I often remind myself that, in fact, I really don’t know what ultimately is the best thing at all times. As a shopkeeper myself of more than 11 years, I have made many decisions I thought were perfectly sound that ended up not panning out as I had hoped. We all know mistakes are part of our human journey, and reminding myself often of this simple fact helps quiet my fear of making mistakes.

The solution? Practice being comfortable with uncertainty. One helpful trick is to quietly think, “Can I allow myself to simply not know what to do regarding this situation? Can I allow myself to just be confused?” This relaxes the mind’s tendency to grasp at control. Also, attention is a powerful mind tool. Whatever you place your attention on will expand in your awareness. Focus on “I don’t know” or “This is a problem” and that doubting energy will grow in your mind. Quietly allow yourself to be in a state of not knowing, and you will move into a gentle, relaxed relationship with the unknown, a place where conflicted, grasping energy subsides.

When you can allow yourself to feel as you do, your innate knowing has the space to surface. How many times have you wrestled with something for a long time and, out of sheer mental exhaustion, gone for a walk or watched a movie or engaged in some other activity that gave you respite? When you stopped focusing on the stubborn issue at hand, did some clarity suddenly show up in your awareness? This is the clarity that waits patiently for you in a calm, spacious mind.

Separating from confusion

Another tool to create calm spaciousness is simply to acknowledge the confusion you’re experiencing. Here’s how: Slowly take in and let out a deep breath and think, “Confusion is present.” This statement, in place of “I am so confused! I don’t know what to do!” creates a little separation from the mind’s state of confusion. We begin to understand that confusion is an experience we are having, rather than something we are. This creates a different relationship with our state of mind.

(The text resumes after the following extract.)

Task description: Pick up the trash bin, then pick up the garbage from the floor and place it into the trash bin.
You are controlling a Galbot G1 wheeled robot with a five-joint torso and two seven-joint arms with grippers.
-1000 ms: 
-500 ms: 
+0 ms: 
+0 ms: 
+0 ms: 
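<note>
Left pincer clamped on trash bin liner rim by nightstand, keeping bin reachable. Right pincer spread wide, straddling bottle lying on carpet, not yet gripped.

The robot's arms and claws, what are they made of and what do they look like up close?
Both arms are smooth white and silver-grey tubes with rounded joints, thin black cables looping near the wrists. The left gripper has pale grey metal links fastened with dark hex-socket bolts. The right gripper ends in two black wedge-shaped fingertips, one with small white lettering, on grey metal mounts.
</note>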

Now the confusion becomes more like a coat we are wearing—a coat we can take off.

Like other new skills, practice helps. The mind likes to resist new ways of functioning. Know that this approach of quietly acknowledging and allowing what you’re feeling gets easier with repeated applications. When you find yourself, like our friend Ann, feeling unsure, take a few long breaths and allow yourself the kindness of resting in the comfort of not knowing.

David A. Cronin is a spiritual coach, writer, lecturer and the owner of Changing Times Books and Gifts in West Palm Beach, Fla. He has been teaching meditation and spirituality since 1974.